The most frequently reported Grade ≥3 adverse reactions (≥5%) in PALOMA-2 for IBRANCE plus letrozole vs placebo plus letrozole were neutropenia (66% vs 2%), leukopenia (25% vs 0%), infections (7% vs 3%), and anemia (5% vs 2%).

Lab abnormalities of any grade occurring in PALOMA-2 for IBRANCE plus letrozole vs placebo plus letrozole were decreased WBC (97% vs 25%), decreased neutrophils (95% vs 20%), anemia (78% vs 42%), decreased platelets (63% vs 14%), increased aspartate aminotransferase (52% vs 34%), and increased alanine aminotransferase (43% vs 30%).

The most common adverse reactions (≥10%) of any grade reported in PALOMA-3 for IBRANCE plus fulvestrant vs placebo plus fulvestrant were neutropenia (83% vs 4%), leukopenia (53% vs 5%), infections (47% vs 31%), fatigue (41% vs 29%), nausea (34% vs 28%), anemia (30% vs 13%), stomatitis (28% vs 13%), diarrhea (24% vs 19%), thrombocytopenia (23% vs 0%), vomiting (19% vs 15%), alopecia (18% vs 6%), rash (17% vs 6%), decreased appetite (16% vs 8%), and pyrexia (13% vs 5%).

The most frequently reported Grade ≥3 adverse reactions (≥5%) in PALOMA-3 for IBRANCE plus fulvestrant vs placebo plus fulvestrant were neutropenia (66% vs 1%) and leukopenia (31% vs 2%).

Lab abnormalities of any grade occurring in PALOMA-3 for IBRANCE plus fulvestrant vs placebo plus fulvestrant were decreased WBC (99% vs 26%), decreased neutrophils (96% vs 14%), anemia (78% vs 40%), decreased platelets (62% vs 10%), increased aspartate aminotransferase (43% vs 48%), and increased alanine aminotransferase (36% vs 34%).

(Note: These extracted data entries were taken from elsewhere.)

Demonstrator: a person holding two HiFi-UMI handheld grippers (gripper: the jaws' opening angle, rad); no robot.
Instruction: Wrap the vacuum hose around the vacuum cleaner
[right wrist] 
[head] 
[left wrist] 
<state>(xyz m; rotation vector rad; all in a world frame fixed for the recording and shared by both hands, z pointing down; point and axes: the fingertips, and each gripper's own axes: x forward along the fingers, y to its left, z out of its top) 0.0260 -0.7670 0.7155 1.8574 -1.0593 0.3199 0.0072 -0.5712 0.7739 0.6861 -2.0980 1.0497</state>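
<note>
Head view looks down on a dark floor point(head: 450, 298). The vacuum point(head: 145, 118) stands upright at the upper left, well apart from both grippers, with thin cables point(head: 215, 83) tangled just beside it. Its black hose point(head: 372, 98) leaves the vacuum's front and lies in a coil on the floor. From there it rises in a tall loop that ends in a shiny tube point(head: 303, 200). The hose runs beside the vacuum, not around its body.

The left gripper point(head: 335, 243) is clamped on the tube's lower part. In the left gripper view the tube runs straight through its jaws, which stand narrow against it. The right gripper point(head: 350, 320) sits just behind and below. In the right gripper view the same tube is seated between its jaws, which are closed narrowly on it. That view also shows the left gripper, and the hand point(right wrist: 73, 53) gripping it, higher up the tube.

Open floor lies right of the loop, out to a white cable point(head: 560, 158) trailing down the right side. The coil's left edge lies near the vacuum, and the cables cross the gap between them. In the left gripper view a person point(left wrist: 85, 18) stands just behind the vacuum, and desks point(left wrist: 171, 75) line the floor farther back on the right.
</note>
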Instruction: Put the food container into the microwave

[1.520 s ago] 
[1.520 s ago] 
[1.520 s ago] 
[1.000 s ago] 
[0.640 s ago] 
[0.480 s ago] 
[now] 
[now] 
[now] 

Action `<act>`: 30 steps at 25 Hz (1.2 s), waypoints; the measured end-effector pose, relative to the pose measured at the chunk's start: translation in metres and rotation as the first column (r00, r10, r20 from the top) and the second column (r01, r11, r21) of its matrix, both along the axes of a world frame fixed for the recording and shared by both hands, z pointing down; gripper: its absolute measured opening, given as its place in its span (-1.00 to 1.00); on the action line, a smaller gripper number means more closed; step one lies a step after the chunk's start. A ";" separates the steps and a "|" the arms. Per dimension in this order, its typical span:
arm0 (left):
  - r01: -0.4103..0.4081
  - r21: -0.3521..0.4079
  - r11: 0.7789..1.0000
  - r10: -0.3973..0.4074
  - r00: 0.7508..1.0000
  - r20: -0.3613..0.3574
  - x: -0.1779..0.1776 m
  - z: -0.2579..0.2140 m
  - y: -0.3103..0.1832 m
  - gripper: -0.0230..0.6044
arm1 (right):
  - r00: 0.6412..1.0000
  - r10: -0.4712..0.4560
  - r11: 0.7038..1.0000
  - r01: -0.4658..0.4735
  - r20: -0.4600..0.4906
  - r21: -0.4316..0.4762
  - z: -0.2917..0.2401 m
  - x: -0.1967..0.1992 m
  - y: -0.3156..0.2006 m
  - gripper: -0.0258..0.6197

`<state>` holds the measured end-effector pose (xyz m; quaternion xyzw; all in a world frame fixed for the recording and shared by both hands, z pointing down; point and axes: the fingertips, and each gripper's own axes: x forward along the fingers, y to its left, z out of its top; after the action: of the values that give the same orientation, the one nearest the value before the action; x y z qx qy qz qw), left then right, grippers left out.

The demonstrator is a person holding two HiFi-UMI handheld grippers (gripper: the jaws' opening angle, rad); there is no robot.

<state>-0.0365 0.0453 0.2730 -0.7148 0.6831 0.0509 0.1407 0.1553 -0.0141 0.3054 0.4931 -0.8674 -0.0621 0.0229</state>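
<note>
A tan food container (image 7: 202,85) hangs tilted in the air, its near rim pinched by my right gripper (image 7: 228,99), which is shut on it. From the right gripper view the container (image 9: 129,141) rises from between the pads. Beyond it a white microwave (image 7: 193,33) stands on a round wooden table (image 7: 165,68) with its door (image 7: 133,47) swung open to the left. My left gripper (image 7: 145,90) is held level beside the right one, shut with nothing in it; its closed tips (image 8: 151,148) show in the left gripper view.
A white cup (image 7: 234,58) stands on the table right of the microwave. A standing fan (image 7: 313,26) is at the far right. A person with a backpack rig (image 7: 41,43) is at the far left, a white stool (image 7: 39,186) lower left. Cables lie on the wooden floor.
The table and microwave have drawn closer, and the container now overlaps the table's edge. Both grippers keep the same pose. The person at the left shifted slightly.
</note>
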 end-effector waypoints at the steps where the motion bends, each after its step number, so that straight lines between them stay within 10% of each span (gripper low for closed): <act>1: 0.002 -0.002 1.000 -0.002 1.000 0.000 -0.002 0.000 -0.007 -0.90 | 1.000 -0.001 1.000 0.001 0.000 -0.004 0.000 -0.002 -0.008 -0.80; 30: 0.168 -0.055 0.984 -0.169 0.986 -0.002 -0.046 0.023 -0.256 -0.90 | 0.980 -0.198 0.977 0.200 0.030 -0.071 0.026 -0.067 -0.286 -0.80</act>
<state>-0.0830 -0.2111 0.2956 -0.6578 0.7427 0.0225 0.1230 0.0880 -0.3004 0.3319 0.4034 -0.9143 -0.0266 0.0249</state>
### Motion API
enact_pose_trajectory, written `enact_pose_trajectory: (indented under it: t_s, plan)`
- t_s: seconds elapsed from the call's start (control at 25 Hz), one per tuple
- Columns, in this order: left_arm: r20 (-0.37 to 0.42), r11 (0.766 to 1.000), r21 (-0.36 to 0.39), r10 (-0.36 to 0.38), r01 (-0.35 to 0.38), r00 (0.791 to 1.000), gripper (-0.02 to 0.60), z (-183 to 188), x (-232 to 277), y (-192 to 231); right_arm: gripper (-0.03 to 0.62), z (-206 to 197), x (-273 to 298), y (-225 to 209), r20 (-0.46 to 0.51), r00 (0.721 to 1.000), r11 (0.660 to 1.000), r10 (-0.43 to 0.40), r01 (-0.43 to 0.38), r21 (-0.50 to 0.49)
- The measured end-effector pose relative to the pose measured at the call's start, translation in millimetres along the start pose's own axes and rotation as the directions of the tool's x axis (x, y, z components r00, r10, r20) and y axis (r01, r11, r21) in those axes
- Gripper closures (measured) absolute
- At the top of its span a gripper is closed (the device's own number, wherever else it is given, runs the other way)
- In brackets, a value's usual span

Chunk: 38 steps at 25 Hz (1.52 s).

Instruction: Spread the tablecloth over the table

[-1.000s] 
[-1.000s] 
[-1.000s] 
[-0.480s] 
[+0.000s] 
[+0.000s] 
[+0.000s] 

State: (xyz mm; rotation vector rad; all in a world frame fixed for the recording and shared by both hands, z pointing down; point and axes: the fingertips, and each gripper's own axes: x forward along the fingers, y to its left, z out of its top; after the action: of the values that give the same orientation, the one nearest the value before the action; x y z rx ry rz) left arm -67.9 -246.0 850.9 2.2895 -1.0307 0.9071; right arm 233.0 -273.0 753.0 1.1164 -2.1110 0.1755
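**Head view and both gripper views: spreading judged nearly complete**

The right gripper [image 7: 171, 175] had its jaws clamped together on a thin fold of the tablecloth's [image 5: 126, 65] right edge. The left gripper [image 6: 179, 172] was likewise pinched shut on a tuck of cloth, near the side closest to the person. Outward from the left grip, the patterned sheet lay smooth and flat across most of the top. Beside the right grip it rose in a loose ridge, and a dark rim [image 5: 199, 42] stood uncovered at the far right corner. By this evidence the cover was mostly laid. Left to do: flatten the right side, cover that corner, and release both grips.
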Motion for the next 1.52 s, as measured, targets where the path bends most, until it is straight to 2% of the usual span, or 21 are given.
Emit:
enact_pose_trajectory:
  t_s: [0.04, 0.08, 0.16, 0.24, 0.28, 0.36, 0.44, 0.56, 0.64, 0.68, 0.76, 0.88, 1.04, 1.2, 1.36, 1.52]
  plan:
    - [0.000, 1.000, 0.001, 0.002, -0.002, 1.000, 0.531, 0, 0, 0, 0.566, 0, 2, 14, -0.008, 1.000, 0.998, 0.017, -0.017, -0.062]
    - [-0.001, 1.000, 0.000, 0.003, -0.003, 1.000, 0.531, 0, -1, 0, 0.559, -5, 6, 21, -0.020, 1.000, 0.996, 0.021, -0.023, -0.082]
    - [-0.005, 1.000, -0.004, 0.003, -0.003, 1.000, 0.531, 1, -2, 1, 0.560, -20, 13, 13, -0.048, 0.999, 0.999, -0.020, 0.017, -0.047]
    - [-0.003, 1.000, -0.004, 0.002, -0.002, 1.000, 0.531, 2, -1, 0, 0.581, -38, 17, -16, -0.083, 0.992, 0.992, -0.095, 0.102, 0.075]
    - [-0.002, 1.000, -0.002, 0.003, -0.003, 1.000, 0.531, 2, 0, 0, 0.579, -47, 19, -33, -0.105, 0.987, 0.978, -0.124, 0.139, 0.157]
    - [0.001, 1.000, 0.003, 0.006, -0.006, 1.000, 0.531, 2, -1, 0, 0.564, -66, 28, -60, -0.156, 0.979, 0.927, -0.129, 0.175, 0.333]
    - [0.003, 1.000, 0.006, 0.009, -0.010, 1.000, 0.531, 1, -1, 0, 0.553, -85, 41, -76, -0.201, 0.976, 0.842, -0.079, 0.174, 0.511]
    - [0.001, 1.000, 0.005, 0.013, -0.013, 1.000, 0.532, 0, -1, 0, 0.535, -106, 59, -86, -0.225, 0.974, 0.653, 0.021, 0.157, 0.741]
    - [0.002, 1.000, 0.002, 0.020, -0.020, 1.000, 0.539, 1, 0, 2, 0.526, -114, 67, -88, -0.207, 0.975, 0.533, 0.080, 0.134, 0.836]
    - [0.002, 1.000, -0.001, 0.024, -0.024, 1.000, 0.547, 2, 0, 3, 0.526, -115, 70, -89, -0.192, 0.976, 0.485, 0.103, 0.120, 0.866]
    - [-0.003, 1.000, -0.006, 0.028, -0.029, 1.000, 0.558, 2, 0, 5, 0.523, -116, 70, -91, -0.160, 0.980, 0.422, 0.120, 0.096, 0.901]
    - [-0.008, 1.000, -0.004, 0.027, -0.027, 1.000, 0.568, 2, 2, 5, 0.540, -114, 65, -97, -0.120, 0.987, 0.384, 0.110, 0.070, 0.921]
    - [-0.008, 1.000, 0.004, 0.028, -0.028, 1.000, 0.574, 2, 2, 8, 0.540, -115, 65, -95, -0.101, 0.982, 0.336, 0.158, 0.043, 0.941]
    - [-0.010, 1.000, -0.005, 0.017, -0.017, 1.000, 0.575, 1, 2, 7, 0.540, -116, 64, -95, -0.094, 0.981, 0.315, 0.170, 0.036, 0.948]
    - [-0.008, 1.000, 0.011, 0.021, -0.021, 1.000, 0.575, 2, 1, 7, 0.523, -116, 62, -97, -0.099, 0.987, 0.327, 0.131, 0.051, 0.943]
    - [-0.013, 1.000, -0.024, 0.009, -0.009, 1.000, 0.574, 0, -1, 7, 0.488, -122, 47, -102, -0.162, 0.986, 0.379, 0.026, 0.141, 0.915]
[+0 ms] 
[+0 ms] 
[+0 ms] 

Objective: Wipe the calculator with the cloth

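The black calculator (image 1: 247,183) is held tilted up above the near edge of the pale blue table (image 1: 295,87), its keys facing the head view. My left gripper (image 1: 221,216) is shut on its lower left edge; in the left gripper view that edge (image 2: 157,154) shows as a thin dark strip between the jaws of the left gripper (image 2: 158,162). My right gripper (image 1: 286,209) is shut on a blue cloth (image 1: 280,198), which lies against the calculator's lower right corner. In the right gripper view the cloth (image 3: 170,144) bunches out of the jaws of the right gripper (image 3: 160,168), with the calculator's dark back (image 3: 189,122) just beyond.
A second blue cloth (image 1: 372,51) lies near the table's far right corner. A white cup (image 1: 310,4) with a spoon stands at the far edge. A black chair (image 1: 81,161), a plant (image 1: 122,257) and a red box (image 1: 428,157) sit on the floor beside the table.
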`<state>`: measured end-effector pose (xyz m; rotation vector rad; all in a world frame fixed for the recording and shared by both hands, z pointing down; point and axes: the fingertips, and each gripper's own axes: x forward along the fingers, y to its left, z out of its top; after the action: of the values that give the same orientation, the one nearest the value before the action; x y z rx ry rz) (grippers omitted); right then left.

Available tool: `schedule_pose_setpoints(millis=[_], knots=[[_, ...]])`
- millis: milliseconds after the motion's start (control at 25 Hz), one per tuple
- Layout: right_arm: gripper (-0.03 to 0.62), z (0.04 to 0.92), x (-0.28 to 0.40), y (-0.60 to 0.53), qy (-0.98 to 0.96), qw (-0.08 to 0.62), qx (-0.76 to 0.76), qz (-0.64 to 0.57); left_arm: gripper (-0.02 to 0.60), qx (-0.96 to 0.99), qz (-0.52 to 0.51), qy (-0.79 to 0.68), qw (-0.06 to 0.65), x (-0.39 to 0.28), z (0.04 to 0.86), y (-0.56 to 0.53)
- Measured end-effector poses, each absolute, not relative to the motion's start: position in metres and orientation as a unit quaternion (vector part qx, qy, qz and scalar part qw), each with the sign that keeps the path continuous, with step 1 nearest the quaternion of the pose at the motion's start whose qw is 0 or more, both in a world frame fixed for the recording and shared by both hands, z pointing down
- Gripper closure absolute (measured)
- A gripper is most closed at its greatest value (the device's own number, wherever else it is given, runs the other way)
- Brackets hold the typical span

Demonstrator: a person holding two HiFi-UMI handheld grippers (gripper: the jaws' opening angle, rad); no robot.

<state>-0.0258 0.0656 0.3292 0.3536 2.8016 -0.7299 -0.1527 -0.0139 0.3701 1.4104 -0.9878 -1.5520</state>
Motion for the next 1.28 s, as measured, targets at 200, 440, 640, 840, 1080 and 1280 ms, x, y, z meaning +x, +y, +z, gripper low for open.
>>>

Avoid concurrent use of strong CYP3A inhibitors. If patients must be administered a strong CYP3A inhibitor, reduce the IBRANCE dose to 75 mg. If the strong inhibitor is discontinued, increase the IBRANCE dose (after 3-5 half-lives of the inhibitor) to the dose used prior to the initiation of the strong CYP3A inhibitor. Grapefruit or grapefruit juice may increase plasma concentrations of IBRANCE and should be avoided. Avoid concomitant use of strong CYP3A inducers. The dose of sensitive CYP3A substrates with a narrow therapeutic index may need to be reduced as IBRANCE may increase their exposure.

For patients with severe hepatic impairment (Child-Pugh class C), the recommended dose of IBRANCE is 75 mg. The pharmacokinetics of IBRANCE have not been studied in patients requiring hemodialysis.